**Your assignment**
Return every line of the listing below so that it matches the original exactly.

**The data**
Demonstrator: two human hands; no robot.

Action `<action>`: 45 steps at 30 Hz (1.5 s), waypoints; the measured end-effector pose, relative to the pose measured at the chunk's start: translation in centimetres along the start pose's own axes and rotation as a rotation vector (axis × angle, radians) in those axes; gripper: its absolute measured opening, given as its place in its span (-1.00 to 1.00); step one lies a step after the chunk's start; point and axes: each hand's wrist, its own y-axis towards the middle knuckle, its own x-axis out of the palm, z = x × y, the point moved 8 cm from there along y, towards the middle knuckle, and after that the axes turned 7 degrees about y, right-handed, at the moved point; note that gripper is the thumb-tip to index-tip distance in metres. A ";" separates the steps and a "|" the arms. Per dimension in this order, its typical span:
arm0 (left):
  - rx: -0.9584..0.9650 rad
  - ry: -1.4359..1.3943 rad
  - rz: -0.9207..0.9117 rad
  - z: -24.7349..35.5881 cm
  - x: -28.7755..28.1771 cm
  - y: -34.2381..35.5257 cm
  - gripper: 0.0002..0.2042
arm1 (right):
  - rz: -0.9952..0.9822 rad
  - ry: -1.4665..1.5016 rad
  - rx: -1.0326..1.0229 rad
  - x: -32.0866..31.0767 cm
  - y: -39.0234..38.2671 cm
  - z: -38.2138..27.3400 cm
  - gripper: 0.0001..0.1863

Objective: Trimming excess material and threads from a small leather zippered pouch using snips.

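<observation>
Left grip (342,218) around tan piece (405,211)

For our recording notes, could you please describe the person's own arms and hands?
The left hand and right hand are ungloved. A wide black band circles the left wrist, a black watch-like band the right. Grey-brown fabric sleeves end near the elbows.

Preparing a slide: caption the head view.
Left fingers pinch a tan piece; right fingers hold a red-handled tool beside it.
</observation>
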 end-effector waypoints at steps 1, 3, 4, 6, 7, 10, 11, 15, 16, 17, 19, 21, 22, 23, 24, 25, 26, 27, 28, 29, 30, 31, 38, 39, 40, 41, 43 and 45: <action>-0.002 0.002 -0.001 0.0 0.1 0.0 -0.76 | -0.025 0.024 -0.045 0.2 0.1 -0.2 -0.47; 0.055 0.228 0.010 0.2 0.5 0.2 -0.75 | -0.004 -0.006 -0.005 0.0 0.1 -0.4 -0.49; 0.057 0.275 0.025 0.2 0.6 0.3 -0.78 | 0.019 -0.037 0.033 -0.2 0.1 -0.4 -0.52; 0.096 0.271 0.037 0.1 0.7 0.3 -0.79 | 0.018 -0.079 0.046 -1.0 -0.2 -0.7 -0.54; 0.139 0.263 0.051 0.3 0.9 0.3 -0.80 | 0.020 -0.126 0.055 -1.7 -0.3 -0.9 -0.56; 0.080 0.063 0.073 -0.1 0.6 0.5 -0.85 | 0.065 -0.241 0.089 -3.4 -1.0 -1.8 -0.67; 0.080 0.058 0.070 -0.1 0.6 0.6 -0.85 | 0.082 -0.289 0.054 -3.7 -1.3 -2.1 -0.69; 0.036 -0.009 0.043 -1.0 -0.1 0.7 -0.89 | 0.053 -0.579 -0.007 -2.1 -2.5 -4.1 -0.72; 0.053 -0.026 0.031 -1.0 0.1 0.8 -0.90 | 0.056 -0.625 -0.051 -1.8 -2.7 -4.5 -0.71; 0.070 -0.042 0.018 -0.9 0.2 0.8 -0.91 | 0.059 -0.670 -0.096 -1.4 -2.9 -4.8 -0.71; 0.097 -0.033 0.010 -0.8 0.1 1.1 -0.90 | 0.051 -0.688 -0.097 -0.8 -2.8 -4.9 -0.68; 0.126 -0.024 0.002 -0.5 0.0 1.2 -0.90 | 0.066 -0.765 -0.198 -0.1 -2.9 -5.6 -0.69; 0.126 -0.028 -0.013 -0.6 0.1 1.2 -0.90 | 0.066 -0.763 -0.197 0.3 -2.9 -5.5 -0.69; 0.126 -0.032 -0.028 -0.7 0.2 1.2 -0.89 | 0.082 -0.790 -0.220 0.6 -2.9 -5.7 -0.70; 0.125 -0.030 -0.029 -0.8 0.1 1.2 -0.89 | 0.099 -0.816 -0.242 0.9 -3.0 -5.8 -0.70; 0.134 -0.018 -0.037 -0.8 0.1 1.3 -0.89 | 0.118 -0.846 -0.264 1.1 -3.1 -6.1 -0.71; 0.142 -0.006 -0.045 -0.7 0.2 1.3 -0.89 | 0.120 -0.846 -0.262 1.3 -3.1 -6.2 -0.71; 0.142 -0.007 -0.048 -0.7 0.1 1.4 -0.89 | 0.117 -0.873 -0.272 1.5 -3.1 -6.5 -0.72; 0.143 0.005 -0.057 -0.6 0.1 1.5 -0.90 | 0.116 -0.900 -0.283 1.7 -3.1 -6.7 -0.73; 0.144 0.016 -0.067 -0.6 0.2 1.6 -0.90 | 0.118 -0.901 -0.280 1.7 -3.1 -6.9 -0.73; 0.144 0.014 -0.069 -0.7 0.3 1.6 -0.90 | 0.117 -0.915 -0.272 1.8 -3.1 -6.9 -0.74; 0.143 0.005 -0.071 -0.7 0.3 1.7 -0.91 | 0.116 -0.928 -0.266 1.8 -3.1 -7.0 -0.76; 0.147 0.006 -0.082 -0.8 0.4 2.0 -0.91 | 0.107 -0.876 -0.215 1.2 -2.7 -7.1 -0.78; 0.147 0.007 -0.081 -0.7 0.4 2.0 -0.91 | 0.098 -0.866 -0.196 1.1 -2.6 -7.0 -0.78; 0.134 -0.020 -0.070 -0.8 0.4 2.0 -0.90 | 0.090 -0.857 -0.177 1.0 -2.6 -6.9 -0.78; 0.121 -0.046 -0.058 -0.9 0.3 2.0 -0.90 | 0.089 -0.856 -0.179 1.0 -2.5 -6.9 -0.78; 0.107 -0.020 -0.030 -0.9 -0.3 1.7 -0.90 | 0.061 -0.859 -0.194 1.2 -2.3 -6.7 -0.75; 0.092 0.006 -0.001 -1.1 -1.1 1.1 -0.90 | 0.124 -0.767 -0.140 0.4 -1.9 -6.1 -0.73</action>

**Problem solution**
Demonstrator: two human hands; no robot.

Action `<action>`: 45 steps at 30 Hz (1.5 s), waypoints; the measured end-effector pose, relative to the pose measured at the chunk's start: translation in centimetres along the start pose's own axes and rotation as a rotation vector (axis × angle, radians) in those axes; gripper: its absolute measured opening, given as its place in its span (-1.00 to 1.00); step one lies a step after the chunk's start; point and axes: each hand's wrist, its own y-axis towards the middle knuckle, its own x-axis out of the palm, z = x × y, the point moved 8 cm from there along y, towards the middle knuckle, and after that the axes turned 7 degrees about y, right-handed, at the moved point; note that gripper is the thumb-tip to index-tip distance in metres. A ";" separates the steps and a "|" the arms. Per dimension in this order, its typical span:
arm0 (left):
  - rx: -0.9584..0.9650 rad
  - ry: -1.4359..1.3943 rad
  - rz: -0.9207..0.9117 rad
  - z: -24.7349..35.5881 cm
  - x: -28.7755..28.1771 cm
  - y: -34.2381..35.5257 cm
  - gripper: 0.0002..0.2042
arm1 (right):
  - rz: -0.9952..0.9822 rad
  - ry: -1.4665..1.5016 rad
  - rx: -1.0326..1.0229 rad
  - x: -32.0866..31.0767 cm
  - y: -39.0234..38.2671 cm
  - z: -38.2138..27.3400 cm
  - gripper: 0.0001..0.1863

Objective: Trimming excess material and threads from a small leather zippered pouch using snips.

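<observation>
Left grip (342,218) around tan piece (405,211)

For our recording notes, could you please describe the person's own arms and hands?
The left hand and right hand are ungloved. A wide black band circles the left wrist, a black watch-like band the right. Grey-brown fabric sleeves end near the elbows.

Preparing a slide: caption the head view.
Left fingers pinch a tan piece; right fingers hold a red-handled tool beside it.
</observation>
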 end-effector waypoints at steps 1, 3, 4, 6, 7, 10, 11, 15, 16, 17, 19, 21, 22, 23, 24, 25, 26, 27, 28, 29, 30, 31, 38, 39, 40, 41, 43 and 45: <action>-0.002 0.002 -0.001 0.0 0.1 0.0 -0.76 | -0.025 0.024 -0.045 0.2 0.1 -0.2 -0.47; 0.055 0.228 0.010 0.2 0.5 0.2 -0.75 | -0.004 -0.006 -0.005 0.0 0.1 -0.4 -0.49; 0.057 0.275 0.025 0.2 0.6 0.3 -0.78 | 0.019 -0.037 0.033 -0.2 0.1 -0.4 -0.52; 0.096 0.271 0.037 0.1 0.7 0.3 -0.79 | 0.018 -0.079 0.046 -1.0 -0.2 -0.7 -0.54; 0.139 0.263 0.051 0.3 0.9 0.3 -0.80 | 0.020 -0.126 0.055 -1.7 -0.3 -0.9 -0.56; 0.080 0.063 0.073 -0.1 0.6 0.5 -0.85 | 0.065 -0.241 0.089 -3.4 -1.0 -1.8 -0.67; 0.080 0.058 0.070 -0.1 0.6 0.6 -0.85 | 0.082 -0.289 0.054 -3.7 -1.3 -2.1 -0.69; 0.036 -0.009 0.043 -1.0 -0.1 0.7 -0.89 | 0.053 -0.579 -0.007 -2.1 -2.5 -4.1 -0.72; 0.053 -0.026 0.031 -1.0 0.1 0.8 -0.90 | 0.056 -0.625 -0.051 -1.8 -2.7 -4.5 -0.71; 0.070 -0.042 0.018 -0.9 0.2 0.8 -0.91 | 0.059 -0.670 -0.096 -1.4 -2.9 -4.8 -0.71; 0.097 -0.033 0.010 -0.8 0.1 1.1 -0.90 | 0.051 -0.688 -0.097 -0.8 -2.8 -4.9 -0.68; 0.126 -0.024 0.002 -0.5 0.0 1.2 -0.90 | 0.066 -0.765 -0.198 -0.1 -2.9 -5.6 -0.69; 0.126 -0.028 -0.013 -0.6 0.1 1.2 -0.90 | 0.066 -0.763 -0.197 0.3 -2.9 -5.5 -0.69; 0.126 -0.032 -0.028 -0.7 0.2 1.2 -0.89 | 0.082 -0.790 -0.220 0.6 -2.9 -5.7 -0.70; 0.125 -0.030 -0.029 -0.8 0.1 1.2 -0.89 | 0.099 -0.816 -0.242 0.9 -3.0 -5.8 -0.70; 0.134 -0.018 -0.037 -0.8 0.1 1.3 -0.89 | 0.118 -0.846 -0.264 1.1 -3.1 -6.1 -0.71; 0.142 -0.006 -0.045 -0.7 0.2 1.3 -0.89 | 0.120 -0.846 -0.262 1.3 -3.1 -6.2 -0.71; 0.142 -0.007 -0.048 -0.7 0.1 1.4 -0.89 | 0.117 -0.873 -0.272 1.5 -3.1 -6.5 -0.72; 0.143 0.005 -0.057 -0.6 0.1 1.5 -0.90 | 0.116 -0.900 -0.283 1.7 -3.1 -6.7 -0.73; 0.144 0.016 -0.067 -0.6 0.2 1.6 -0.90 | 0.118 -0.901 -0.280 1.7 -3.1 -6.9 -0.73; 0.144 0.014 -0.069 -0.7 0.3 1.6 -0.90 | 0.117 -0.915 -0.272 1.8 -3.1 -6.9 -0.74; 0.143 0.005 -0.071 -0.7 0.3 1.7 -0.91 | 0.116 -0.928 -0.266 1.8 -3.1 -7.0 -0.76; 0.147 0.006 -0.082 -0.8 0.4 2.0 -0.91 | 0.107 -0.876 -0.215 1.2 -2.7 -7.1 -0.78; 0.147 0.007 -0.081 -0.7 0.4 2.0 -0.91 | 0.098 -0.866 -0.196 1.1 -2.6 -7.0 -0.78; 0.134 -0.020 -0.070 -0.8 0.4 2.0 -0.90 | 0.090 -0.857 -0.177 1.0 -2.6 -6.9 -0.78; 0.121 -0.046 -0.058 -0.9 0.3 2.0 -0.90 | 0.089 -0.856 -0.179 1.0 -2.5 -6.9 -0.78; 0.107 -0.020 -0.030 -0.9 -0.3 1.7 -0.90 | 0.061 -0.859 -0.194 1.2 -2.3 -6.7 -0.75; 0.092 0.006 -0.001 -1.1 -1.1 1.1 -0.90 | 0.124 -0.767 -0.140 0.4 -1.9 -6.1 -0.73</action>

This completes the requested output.